Friday, 10 January 2014

Private copying exception: not applicable to copies made from illegal sources


Yesterday, 9 January, Advocate General Pedro Cruz Villalón released his opinion in a case that once again requested further clarification on how to apply the exception laid down in Article 5.2.b) of Directive 2001/29, that is, the so-called private copying limitation (Case C-435/12) [in French].


The defendants in the main proceedings are Stichting de Thuiskopie, a Dutch entity in charge of collecting and distributing fair compensation for private copying as provided by the said Directive. The complainants are several companies that manufacture and import storage media and hence are obliged to pay compensation.

The main issue in the proceedings, which has been referred to the Court of Justice for a preliminary ruling, is whether Article 5.2.b) of the Directive is also applicable to copies of works obtained from illegal sources, and in that case whether such copies are to be included when calculating the compensation to be paid to rightholders. Unlike the legislation in other countries, like Spain, Dutch copyright law does not specify that the exception is applicable only to copies of works obtained legally. The text of the Directive does not make this distinction either.

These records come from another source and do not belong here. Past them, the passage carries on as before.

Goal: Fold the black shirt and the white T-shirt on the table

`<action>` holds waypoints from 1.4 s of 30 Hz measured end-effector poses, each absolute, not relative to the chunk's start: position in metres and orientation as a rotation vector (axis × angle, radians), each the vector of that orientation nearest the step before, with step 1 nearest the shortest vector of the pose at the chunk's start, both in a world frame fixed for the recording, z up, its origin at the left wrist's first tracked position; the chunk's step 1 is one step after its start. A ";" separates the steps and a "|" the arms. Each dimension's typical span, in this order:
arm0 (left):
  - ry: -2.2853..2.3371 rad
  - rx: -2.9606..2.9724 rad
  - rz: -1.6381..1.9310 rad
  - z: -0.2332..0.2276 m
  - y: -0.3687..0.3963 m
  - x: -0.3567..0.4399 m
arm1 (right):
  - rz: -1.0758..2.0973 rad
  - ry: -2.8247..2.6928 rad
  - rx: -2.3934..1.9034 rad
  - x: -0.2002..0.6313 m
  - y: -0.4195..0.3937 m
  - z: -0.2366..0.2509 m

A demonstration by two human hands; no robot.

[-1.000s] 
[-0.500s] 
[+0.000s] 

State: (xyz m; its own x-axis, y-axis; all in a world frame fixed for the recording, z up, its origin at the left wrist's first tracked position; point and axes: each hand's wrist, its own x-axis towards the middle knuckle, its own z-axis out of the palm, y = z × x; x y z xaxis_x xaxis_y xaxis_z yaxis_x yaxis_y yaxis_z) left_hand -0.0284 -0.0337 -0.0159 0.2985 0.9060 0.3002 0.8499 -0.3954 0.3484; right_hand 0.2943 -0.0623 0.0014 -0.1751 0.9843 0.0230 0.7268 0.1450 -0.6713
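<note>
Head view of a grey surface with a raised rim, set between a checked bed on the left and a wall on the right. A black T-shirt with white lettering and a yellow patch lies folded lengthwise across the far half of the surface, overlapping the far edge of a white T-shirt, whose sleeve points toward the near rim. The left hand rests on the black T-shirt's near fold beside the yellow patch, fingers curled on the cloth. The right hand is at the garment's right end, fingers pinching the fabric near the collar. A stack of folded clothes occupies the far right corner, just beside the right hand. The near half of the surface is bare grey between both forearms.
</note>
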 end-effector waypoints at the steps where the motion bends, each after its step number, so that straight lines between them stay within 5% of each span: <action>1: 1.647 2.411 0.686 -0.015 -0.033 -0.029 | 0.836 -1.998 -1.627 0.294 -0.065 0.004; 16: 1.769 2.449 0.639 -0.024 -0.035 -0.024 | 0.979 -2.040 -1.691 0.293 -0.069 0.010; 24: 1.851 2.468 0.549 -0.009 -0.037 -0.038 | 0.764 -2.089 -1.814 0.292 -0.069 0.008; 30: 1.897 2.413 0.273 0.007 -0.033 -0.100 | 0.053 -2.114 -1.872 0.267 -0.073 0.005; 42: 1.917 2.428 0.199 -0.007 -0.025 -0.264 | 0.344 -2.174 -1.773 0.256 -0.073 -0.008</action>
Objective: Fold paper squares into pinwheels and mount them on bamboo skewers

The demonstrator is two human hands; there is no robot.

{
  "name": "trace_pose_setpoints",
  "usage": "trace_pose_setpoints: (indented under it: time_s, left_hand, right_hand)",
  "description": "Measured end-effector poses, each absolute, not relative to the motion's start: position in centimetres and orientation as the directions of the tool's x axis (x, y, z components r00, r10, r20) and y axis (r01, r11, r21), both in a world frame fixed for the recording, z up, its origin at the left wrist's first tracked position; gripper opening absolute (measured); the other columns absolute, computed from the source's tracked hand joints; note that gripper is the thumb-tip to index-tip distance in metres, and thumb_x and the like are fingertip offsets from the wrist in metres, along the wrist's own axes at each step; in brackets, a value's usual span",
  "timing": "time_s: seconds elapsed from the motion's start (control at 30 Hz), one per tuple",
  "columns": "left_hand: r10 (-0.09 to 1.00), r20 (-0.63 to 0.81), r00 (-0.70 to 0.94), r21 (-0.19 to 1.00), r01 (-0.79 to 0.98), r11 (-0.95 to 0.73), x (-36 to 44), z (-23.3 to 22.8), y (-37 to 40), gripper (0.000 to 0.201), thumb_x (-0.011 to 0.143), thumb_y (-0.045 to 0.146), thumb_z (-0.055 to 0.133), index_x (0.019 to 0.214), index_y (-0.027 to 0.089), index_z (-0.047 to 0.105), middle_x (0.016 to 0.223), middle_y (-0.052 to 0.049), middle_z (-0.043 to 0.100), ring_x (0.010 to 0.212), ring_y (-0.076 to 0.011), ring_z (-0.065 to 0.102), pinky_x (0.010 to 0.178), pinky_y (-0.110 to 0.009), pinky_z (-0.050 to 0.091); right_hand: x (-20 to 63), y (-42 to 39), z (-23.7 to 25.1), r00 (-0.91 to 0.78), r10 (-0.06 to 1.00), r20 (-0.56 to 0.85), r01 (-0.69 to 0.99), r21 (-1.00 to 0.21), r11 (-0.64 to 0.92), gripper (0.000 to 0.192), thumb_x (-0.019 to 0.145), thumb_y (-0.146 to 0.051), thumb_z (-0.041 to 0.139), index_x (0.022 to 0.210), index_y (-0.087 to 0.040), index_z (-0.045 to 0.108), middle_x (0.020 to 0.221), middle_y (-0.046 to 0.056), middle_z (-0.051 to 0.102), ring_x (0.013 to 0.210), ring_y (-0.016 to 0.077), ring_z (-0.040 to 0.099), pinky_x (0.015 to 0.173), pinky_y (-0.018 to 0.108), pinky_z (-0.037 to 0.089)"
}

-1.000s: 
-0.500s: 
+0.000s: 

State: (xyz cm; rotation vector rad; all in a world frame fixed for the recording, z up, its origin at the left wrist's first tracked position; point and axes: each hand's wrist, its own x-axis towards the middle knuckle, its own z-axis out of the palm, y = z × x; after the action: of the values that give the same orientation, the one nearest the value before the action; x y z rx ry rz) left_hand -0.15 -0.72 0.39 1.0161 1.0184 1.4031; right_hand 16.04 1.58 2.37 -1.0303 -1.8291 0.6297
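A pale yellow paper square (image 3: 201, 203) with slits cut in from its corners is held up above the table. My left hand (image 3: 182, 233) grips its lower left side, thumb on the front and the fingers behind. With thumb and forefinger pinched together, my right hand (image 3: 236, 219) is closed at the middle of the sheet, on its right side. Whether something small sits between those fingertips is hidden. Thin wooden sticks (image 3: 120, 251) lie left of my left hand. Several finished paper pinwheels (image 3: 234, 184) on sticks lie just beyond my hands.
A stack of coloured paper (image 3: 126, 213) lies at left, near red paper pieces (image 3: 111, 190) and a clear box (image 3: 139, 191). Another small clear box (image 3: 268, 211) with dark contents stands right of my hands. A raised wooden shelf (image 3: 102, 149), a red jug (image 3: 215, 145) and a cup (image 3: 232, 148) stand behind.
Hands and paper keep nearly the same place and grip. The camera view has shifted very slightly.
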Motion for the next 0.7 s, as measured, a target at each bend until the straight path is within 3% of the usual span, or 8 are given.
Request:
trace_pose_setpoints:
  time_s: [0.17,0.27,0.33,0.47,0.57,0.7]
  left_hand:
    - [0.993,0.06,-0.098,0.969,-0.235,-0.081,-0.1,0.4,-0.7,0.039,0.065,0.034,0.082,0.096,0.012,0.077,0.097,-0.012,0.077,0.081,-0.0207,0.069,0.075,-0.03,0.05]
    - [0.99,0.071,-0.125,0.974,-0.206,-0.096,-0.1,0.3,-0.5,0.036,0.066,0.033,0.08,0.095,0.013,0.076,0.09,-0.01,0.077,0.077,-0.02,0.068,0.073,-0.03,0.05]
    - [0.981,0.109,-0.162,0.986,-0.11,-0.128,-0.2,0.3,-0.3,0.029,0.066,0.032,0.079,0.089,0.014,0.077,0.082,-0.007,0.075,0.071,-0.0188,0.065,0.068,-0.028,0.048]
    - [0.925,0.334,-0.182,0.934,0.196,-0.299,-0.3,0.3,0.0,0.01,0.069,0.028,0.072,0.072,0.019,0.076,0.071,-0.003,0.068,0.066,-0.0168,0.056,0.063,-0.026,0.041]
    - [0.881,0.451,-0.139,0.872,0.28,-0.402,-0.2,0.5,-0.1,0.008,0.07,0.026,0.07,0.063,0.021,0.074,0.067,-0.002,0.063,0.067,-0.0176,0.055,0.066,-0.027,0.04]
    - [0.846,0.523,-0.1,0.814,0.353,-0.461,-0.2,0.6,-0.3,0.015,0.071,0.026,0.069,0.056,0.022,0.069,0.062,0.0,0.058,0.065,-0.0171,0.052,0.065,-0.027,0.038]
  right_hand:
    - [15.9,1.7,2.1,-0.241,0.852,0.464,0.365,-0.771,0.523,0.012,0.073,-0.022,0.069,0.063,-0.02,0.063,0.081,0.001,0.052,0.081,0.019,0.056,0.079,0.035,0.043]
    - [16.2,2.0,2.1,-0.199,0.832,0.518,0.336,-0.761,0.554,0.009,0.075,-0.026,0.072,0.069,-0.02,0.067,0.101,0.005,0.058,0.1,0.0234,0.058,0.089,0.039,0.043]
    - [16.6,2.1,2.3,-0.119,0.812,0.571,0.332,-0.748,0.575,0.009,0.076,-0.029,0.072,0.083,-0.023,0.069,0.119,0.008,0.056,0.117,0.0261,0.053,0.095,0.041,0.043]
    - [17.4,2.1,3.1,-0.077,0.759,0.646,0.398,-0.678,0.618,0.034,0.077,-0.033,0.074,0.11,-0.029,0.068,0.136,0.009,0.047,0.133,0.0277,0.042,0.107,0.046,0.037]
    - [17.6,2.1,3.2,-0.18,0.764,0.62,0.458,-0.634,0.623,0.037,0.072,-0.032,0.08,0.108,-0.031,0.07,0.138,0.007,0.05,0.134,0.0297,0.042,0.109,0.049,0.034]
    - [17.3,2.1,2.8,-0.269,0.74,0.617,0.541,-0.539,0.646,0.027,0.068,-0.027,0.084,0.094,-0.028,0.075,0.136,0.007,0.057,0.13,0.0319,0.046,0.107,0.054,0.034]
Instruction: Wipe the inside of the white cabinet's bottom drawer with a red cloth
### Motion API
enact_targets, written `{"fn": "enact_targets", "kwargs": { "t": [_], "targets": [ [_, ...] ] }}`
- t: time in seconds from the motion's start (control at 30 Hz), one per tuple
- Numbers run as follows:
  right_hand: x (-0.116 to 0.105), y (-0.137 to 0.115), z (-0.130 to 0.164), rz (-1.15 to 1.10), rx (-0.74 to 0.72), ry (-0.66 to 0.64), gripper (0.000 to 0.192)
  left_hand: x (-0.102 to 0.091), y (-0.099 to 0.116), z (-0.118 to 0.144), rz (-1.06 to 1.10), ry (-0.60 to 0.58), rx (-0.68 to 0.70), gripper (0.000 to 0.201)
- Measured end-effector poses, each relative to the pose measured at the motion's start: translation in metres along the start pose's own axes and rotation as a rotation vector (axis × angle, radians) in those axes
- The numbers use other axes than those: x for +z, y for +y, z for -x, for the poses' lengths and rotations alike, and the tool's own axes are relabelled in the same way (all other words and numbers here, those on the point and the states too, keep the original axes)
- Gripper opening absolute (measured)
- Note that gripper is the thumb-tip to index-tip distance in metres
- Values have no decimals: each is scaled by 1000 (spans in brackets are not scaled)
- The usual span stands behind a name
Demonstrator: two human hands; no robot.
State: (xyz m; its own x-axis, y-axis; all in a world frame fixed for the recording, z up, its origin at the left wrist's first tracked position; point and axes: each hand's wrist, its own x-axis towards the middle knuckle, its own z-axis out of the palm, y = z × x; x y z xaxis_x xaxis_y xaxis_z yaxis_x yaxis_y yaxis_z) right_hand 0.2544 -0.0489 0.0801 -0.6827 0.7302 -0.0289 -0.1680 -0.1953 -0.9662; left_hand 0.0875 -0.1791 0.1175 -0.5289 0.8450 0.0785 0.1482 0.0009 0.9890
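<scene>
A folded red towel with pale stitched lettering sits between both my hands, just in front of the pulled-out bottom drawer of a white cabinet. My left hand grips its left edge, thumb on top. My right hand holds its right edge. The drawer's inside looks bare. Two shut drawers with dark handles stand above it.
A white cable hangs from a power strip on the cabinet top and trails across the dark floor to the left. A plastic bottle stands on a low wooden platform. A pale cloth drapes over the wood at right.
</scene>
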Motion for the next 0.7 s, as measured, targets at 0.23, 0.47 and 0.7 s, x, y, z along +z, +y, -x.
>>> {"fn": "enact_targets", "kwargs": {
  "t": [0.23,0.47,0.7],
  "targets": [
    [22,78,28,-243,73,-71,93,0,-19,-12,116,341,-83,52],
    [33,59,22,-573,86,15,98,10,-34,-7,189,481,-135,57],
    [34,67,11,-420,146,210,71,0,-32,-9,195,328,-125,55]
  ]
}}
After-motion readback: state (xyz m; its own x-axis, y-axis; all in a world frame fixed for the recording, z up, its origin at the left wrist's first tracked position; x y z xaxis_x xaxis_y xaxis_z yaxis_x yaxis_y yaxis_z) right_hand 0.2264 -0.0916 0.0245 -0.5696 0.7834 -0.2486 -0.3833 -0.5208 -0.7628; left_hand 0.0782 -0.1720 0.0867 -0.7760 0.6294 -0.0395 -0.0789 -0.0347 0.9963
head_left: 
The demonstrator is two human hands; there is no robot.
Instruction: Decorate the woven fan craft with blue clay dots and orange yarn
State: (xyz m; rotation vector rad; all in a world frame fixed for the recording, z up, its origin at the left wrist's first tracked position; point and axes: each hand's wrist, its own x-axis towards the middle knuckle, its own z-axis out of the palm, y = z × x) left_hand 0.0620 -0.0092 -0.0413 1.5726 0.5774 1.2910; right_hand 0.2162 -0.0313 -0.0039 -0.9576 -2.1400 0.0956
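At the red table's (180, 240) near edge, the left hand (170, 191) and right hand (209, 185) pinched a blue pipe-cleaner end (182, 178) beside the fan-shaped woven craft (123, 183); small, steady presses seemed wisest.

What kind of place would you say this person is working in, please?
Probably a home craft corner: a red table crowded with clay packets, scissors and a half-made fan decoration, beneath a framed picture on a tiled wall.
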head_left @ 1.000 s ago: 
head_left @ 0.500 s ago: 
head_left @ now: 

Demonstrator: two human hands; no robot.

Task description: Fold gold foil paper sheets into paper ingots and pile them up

The Dutch collecting society basically considers that since there are no effective technical means to prevent works from being copied, fair compensation payable to rightholders for private copying should also take into account copies made from illegal sources, particularly via the Internet. So doing would achieve effective compensation for the actual damage sustained by rightholders pursuant to the public availability of works on the web.

However, the Advocate General's opinion appears to take the opposite tack. Pedro Cruz Villalón maintains that, undeniably, while legislation along the lines proposed by the defendant collecting society could provide a lawful and suitable framework for addressing copyright infringement on the Internet, providing compensation for harm sustained by rightholders from this type of piracy is not the rationale for the private copying exception.

As an exception to copyright, private copying should be interpreted in accordance with the three-step test set forth in Article 5.5 of the Directive and hence should be strictly interpreted. Accordingly, this route, notwithstanding that it would allow rightholders to receive compensation, cannot be used to expand the scope of application of the exception to illegal copying, because so doing would entail making legal a practice that can only be regarded as wholly unlawful. It therefore inevitably follows that compensation for private copying should take into account only copies made from works accessed legally.

As concerns Spain, this opinion has interest because it once again calls into question the new system put into practice by Royal Decree no. 1657/2012 (in Spanish) of 7 December 2012 establishing a system of fair compensation charged against the federal budget. According to the Advocate General in Recital 43 of his opinion, compensation is to be funded by those responsible for causing harm, that is, by the physical persons making copies for private use. It seems clear that a system like Spain's is not in consonance with this interpretation.